— TASK REQUIREMENTS —
Scan the material for "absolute". Copy every line it appears in.

— DATA FOR THE TASK —

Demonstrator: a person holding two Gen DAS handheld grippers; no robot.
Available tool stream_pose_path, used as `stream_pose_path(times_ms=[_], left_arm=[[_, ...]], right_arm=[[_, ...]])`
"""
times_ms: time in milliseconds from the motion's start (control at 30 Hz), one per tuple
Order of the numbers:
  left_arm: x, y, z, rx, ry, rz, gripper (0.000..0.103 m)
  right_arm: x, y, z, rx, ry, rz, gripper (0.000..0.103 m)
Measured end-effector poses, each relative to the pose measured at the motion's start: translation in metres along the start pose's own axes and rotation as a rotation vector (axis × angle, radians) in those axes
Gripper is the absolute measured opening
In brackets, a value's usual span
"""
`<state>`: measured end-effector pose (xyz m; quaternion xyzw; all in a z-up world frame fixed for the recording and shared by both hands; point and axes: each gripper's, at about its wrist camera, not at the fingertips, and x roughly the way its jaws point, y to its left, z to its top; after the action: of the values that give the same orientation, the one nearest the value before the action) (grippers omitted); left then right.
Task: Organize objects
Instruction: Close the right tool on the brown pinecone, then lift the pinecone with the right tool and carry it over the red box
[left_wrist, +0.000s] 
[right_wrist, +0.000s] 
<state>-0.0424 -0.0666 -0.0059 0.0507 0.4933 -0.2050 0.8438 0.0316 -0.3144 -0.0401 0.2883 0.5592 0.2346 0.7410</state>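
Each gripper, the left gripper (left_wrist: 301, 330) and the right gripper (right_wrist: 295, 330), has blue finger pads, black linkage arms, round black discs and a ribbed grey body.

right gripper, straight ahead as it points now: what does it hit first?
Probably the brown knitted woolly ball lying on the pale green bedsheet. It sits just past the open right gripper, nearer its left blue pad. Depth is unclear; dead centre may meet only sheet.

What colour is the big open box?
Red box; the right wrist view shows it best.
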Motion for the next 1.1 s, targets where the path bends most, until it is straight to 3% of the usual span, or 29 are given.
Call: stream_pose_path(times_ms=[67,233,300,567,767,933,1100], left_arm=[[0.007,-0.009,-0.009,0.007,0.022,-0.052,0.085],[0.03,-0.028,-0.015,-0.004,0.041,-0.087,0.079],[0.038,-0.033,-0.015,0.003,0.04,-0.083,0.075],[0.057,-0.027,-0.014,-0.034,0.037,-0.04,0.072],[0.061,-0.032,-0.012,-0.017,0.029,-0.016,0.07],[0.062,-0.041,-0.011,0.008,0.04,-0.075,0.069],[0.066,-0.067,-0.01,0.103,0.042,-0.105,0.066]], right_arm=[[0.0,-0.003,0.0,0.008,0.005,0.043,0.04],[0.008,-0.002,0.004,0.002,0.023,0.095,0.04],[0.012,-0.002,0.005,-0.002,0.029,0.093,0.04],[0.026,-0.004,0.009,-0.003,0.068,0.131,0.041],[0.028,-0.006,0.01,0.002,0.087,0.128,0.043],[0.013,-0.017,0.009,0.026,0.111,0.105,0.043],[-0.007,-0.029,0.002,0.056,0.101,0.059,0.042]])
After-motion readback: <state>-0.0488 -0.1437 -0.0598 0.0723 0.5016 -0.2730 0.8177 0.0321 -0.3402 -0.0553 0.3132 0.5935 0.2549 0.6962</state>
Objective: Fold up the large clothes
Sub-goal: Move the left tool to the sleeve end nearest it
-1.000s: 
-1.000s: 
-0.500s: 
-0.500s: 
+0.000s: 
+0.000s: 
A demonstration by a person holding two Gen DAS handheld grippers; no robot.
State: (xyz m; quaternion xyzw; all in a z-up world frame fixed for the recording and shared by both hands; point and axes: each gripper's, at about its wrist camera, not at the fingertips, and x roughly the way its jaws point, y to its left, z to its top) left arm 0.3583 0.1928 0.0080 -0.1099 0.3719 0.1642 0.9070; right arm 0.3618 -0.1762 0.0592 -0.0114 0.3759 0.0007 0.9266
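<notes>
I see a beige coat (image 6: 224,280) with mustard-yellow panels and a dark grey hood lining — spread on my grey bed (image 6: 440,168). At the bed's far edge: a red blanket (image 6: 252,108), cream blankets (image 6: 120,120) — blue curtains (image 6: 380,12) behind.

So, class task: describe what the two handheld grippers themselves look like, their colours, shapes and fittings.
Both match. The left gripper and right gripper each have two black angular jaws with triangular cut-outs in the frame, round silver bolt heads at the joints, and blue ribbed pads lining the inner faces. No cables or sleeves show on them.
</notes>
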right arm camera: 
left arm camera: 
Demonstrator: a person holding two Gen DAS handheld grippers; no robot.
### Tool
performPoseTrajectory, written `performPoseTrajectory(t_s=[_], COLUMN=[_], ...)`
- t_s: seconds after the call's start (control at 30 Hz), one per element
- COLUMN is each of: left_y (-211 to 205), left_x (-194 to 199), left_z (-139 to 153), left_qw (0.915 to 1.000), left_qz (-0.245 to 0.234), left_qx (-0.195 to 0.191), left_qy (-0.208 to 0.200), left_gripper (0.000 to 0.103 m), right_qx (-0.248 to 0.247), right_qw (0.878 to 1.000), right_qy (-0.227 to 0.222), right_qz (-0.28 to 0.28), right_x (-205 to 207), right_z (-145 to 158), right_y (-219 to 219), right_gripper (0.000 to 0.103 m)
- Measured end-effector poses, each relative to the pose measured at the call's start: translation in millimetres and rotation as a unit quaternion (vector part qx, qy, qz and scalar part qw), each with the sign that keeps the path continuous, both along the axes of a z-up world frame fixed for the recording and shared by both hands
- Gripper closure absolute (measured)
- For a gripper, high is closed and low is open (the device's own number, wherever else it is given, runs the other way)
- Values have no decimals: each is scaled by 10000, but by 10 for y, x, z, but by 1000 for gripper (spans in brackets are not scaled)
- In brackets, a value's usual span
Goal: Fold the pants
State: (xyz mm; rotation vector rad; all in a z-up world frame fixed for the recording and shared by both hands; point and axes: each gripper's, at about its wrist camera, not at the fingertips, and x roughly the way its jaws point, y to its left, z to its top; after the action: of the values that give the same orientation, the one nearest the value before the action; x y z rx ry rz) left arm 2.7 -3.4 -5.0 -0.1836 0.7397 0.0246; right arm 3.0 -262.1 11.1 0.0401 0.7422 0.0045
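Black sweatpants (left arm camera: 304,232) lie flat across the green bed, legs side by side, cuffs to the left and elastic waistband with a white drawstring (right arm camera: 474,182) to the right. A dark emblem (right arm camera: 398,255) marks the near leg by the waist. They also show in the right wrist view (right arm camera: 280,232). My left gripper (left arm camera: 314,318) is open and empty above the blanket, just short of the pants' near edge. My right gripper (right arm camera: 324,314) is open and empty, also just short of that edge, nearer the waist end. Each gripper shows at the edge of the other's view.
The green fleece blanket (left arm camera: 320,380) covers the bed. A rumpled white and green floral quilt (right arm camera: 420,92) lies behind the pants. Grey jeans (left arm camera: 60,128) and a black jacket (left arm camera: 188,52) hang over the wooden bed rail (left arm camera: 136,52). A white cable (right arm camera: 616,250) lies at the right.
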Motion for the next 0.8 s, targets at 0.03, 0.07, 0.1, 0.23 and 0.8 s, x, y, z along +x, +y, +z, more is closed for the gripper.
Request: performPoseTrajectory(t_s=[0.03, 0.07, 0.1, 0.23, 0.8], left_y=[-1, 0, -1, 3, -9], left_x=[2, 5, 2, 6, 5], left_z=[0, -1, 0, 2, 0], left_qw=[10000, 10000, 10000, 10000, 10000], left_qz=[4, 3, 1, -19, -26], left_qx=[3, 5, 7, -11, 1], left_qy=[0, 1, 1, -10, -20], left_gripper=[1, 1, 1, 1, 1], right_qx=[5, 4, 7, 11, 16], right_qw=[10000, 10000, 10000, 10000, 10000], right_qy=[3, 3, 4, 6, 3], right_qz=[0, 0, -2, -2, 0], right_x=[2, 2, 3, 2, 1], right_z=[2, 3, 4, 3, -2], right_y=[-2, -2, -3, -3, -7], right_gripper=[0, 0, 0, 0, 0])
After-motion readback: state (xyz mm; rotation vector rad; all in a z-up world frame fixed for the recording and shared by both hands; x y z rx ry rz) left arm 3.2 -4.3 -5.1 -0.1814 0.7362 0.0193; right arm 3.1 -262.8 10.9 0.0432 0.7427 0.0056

— RESPONSE TO THE TASK —
Gripper is the absolute measured opening
- Gripper closure absolute (measured)

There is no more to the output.